◆ Prompt
Your job is to copy every line in the material containing the word "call".

◆ Supplied data
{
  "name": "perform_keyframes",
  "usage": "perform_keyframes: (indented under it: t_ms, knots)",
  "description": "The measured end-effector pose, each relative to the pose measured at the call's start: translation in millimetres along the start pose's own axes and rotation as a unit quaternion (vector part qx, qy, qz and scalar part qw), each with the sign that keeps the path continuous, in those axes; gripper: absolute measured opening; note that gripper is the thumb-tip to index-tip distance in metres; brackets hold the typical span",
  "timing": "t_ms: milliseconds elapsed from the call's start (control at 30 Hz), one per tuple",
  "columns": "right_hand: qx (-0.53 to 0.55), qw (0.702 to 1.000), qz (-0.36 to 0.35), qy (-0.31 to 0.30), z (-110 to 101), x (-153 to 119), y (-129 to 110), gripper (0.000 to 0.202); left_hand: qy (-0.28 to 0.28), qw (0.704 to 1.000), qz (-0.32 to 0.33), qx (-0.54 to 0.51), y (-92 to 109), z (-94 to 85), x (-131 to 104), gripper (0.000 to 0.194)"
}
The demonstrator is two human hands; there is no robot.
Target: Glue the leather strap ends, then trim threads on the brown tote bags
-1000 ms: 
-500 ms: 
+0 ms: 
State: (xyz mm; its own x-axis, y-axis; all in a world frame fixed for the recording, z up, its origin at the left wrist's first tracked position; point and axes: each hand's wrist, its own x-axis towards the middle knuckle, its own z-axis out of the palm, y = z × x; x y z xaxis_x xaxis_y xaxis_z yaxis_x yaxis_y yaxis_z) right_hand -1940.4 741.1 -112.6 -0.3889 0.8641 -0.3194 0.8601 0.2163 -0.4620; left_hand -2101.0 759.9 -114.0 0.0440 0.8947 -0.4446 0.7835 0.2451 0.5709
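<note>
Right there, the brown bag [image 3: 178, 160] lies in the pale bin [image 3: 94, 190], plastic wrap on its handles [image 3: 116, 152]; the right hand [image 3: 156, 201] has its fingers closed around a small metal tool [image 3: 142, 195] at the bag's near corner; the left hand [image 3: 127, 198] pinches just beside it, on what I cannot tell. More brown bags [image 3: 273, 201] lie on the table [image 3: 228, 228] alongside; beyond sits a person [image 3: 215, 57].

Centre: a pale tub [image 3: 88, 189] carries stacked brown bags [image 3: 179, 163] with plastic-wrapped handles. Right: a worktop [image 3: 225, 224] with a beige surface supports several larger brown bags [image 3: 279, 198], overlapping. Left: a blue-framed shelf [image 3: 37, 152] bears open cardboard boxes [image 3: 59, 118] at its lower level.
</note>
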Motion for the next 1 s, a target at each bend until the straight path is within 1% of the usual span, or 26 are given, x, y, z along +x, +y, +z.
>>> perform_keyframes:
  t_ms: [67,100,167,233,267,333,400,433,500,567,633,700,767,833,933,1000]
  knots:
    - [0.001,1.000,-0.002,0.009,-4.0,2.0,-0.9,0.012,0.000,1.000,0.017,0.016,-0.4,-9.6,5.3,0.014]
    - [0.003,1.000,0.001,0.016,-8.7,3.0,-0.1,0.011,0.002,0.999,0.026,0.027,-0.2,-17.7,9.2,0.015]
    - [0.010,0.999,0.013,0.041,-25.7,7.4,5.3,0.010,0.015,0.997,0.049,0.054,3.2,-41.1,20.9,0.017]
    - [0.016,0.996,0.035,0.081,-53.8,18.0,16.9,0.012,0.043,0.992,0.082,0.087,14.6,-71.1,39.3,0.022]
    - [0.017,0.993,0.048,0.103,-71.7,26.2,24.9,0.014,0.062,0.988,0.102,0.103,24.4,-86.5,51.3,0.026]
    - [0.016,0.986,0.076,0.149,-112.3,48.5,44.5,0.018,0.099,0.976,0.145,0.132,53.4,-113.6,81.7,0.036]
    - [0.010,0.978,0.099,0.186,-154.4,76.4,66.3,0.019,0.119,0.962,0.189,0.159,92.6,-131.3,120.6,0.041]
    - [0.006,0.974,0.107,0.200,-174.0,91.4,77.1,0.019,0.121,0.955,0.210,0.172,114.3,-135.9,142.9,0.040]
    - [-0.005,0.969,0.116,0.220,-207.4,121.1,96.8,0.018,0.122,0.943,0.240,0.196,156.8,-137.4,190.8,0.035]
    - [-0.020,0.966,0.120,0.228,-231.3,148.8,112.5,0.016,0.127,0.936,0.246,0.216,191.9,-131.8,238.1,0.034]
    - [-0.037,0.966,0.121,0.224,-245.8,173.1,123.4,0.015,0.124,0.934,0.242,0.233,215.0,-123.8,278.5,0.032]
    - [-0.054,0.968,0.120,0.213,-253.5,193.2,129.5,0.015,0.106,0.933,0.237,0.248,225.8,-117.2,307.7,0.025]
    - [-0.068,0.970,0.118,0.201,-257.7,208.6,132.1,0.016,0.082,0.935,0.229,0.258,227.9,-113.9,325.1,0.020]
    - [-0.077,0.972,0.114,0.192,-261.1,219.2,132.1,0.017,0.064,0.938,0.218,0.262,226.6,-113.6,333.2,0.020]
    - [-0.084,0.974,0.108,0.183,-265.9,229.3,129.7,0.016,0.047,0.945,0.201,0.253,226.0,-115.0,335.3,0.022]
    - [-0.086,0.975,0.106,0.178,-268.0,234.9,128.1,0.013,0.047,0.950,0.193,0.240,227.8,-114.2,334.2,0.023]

◆ Task answer
  "description": "The measured end-effector pose, each relative to the pose measured at the call's start: translation in millimetres along the start pose's own axes and rotation as a unit quaternion (vector part qx, qy, qz and scalar part qw), each with the sign that keeps the path continuous, in those axes; gripper: absolute measured opening; note that gripper is the thumb-tip to index-tip distance in metres; brackets hold the typical span",
  "timing": "t_ms: milliseconds elapsed from the call's start (control at 30 Hz), one per tuple",

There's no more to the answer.